EN LA CIUDAD DE SYLVIA
A nod to my country because not all of film history is concentrated in the US or France. Having deliberately omitted from my list the films that have traditionally topped the podium in the Sight and Sound poll, in a contemporary flaneur's tour of Strasbourg there is much of the obsession of the character of Scottie in Vertigo, the obsession with an idealised woman with a single look and confusion, or not, with a passerby. Guerin's cinema is justified by itself, but in this case the obsession with beauty becomes even more evident. Beauty is the only valid claim in this disgusting world.
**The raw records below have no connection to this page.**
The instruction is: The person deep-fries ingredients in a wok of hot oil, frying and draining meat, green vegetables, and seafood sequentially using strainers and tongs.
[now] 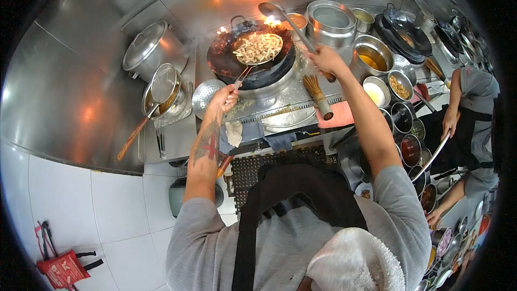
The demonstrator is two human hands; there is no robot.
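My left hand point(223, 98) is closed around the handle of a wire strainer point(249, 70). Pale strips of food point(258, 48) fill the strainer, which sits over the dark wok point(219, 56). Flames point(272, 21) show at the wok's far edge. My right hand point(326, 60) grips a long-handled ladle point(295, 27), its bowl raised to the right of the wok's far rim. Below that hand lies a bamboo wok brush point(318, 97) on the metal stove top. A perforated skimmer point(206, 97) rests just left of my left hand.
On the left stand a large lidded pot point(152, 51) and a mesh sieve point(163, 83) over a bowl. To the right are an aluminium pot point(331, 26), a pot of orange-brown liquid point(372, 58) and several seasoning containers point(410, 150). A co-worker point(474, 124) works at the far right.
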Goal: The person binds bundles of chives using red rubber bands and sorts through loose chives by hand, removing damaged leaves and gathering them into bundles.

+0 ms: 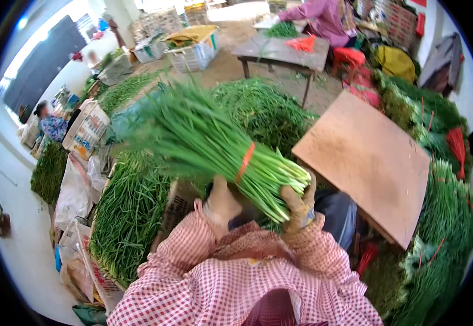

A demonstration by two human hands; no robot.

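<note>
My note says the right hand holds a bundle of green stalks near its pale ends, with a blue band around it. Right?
Only the colour is off: the head view shows an orange band around the bundle, which the right hand holds near its pale ends.

Two hands [223, 204], one held bunch [209, 130], one band [245, 162] on it, one board [364, 168], one table [255, 48], one stool [349, 54], at least three other people [326, 23]; the stacked bunches [442, 190] overlap too much to count.
</note>
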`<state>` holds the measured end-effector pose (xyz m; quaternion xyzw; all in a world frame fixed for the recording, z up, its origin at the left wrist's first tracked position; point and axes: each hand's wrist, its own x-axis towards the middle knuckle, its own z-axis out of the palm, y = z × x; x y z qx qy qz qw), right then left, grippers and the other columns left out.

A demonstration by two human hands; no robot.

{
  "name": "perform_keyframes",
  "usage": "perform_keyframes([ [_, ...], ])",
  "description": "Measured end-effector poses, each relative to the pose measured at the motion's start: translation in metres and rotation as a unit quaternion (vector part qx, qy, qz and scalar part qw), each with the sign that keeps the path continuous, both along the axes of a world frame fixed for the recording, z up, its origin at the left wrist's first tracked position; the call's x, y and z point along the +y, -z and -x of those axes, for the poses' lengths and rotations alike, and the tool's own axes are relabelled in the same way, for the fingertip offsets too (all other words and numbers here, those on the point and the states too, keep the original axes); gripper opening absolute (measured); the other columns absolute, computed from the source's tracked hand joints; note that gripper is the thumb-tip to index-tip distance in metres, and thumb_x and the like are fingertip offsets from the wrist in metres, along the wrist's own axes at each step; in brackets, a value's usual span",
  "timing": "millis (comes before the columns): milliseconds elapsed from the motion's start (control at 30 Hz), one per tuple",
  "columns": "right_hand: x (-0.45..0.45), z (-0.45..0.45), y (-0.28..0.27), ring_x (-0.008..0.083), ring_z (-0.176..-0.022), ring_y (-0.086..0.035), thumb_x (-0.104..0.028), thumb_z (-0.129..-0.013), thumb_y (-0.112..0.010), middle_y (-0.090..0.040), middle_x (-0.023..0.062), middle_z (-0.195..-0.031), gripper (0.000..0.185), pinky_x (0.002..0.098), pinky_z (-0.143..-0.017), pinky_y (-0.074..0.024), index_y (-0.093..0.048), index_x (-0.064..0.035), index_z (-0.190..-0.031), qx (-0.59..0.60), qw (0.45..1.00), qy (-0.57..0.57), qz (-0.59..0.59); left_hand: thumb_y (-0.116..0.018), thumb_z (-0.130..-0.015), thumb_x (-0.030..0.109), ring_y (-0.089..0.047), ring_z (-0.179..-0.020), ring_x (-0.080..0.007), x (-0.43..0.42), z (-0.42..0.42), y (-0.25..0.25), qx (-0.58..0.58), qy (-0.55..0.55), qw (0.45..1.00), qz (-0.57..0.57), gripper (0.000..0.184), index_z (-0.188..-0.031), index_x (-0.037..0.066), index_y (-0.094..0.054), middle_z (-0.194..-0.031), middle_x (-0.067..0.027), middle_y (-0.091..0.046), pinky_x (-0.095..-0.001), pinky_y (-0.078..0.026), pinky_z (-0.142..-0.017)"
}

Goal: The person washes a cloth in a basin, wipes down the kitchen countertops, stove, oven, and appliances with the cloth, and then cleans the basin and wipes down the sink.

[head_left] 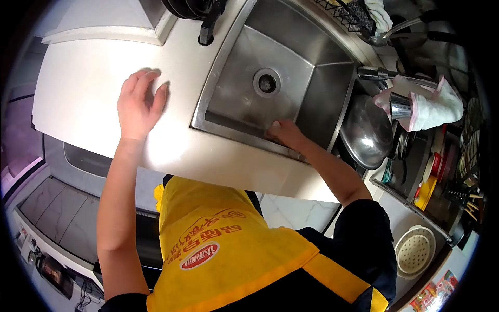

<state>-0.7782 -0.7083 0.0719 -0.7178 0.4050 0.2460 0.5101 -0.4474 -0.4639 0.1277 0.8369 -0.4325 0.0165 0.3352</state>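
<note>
My left hand (pixel 139 102) is over the white countertop (pixel 78 96), to the left of the sink. Its thumb stands apart from loosely bent fingers, and nothing shows in it. Inside the steel sink (pixel 244 65), close to the front wall, is my right hand (pixel 286 133). Its fingers are curled together against the wall or floor of the basin; whatever they may hold is hidden. A round drain (pixel 267 82) lies in the sink floor beyond that hand.
A faucet (pixel 371 74) juts from the sink's right side, beside a metal bowl (pixel 368 132) and a pinkish-white cloth (pixel 439 106). Dark pans (pixel 189 8) stand at the back. A perforated colander (pixel 416 250) hangs at lower right. My yellow apron (pixel 208 223) faces the counter's front edge.
</note>
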Motion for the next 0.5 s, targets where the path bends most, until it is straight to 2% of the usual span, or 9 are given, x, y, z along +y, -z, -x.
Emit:
perform_keyframes([
  [133,-0.004,0.007,0.021,0.0181,-0.074,-0.064,-0.031,-0.086,-0.064,-0.068,0.0093,-0.075,0.034,0.0351,-0.071,-0.0496,-0.068,0.0011,-0.096,0.012,0.999,-0.031,0.019,-0.070,-0.082,0.020,-0.063,-0.090,-0.0293,-0.001,-0.001,0.002,-0.016,0.002,0.999,0.036,0.023,-0.102,0.008,-0.067,-0.106,-0.0096,-0.065,-0.0387,-0.052,-0.078],
  [200,-0.002,0.010,0.033,0.0167,-0.072,-0.059,-0.034,-0.088,-0.064,-0.066,0.0070,-0.079,0.034,0.0355,-0.069,-0.0478,-0.067,0.0004,-0.090,-0.027,0.999,0.017,0.035,-0.071,-0.080,0.020,-0.062,-0.080,-0.0283,0.000,-0.001,-0.003,0.033,-0.006,0.999,0.019,0.022,-0.099,0.009,-0.067,-0.102,-0.0097,-0.066,-0.0395,-0.052,-0.073],
  [233,0.000,0.000,0.027,0.0204,-0.077,-0.061,-0.035,-0.089,-0.064,-0.067,0.0087,-0.081,0.034,0.0366,-0.072,-0.0487,-0.068,-0.0017,-0.094,0.004,0.998,-0.015,0.065,-0.071,-0.080,0.020,-0.063,-0.078,-0.0283,0.003,-0.006,0.003,-0.025,0.011,0.998,0.052,0.021,-0.098,0.009,-0.068,-0.101,-0.0093,-0.066,-0.0391,-0.052,-0.073],
  [267,0.004,-0.007,0.020,0.0240,-0.082,-0.064,-0.036,-0.090,-0.063,-0.068,0.0103,-0.084,0.034,0.0378,-0.075,-0.0497,-0.068,-0.0037,-0.097,0.035,0.994,-0.045,0.095,-0.071,-0.081,0.021,-0.062,-0.078,-0.0284,0.005,-0.006,0.003,-0.002,0.007,0.998,0.063,0.020,-0.096,0.009,-0.068,-0.099,-0.0092,-0.067,-0.0389,-0.052,-0.073],
  [333,0.007,-0.012,0.018,0.0329,-0.093,-0.065,-0.038,-0.089,-0.065,-0.069,0.0132,-0.093,0.032,0.0405,-0.082,-0.0503,-0.069,-0.0085,-0.102,0.035,0.929,-0.215,0.300,-0.071,-0.081,0.021,-0.062,-0.086,-0.0293,0.016,-0.004,-0.007,0.145,-0.011,0.988,0.056,0.020,-0.098,0.009,-0.068,-0.099,-0.0099,-0.066,-0.0388,-0.052,-0.075],
  [400,0.022,-0.033,-0.013,0.0368,-0.093,-0.064,-0.040,-0.086,-0.068,-0.067,0.0135,-0.097,0.035,0.0449,-0.081,-0.0517,-0.069,-0.0100,-0.105,-0.110,0.860,-0.232,0.440,-0.070,-0.082,0.018,-0.060,-0.092,-0.0302,0.032,-0.003,-0.004,0.126,-0.017,0.979,0.160,0.024,-0.103,0.008,-0.066,-0.103,-0.0115,-0.065,-0.0388,-0.050,-0.082],
  [433,0.037,-0.053,-0.049,0.0354,-0.093,-0.063,-0.035,-0.086,-0.069,-0.066,0.0120,-0.100,0.031,0.0427,-0.082,-0.0515,-0.069,-0.0091,-0.103,-0.171,0.864,-0.197,0.430,-0.070,-0.082,0.018,-0.060,-0.092,-0.0302,0.051,-0.006,-0.010,0.114,-0.021,0.980,0.161,0.024,-0.103,0.008,-0.066,-0.103,-0.0115,-0.065,-0.0388,-0.050,-0.082],
  [500,0.055,-0.090,-0.094,0.0332,-0.092,-0.065,-0.032,-0.085,-0.072,-0.066,0.0115,-0.102,0.031,0.0402,-0.080,-0.0517,-0.069,-0.0070,-0.103,-0.268,0.871,-0.128,0.392,-0.070,-0.082,0.013,-0.058,-0.098,-0.0310,0.105,-0.002,-0.018,0.029,-0.129,0.966,0.223,0.028,-0.109,0.007,-0.064,-0.105,-0.0131,-0.063,-0.0397,-0.046,-0.091],
])
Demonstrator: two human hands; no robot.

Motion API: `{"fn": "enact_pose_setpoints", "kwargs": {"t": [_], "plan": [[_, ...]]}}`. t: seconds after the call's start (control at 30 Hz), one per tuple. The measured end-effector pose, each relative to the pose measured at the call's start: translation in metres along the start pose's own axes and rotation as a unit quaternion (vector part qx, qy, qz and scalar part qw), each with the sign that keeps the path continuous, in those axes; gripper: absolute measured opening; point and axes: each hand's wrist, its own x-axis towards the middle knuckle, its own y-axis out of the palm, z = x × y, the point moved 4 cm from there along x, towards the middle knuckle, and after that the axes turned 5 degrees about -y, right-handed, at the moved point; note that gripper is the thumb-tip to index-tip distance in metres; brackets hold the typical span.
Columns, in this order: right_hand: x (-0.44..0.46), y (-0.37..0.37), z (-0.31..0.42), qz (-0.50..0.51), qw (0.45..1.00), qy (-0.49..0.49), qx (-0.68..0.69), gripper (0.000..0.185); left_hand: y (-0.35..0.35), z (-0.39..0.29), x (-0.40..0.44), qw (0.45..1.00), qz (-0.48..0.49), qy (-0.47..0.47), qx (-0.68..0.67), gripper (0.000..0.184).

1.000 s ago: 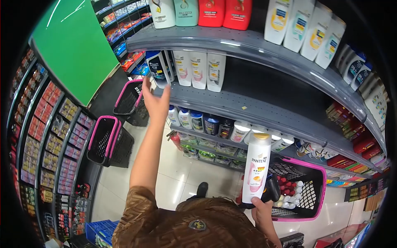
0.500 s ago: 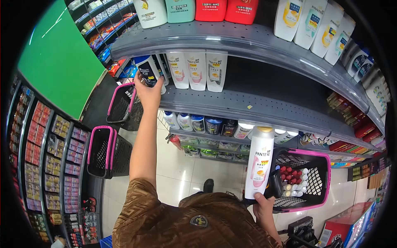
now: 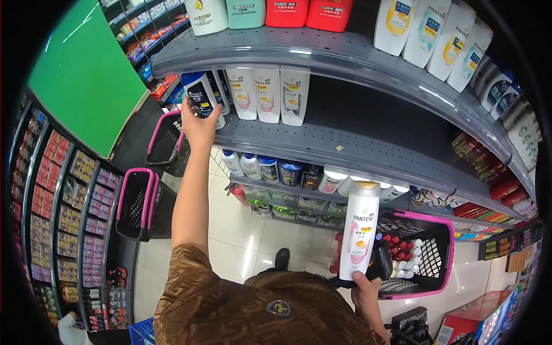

And worth this vote for Spanish cinema to honour others who also deserved a place on the list such as Buñuel, Erice, Chomón, Berlanga…
La Flor
A commitment to the present, a cinema made without complexes and without public or private aid. The flower is the taste for endless storytelling, reusing the adventure to start a story without finishing it, or ending it without starting. The echoes of Stevenson, of Hugo Pratt, of Hergé, of Le Carré. Everything is valid and everything is assumed by the gear of an endless movie. The project of an exciting group, the most exciting of the cinematographic present, the Argentines of El Pampero.
Further remarks
Really making a list with only 10 films in the history of cinema is unfair. We know very well that it is not that the ones that are there do not deserve it, it is that there are infinite solutions to make infinite lists. From the past to the present, maintaining a balance between all types of cinemas with only 10 selected is impossible. Unforgivable names are missing in the same way that ten titles could be named from a single director without a problem. I have searched for the founding myth, the cinephile myth and the nod to the present and to my country. I have not wanted to participate in the historical Vertigo-Citizen Kane duality because it provides a very schematic and monolithic image of an art changing in its tastes and perceptions. I have preferred to vindicate silent cinema because almost everything, if not everything, is already at the beginning of this still so young art. I sincerely appreciate the opportunity that S&S magazine has offered me to a simple viewer who tries to comment on films from the purest amateurism. Thank you.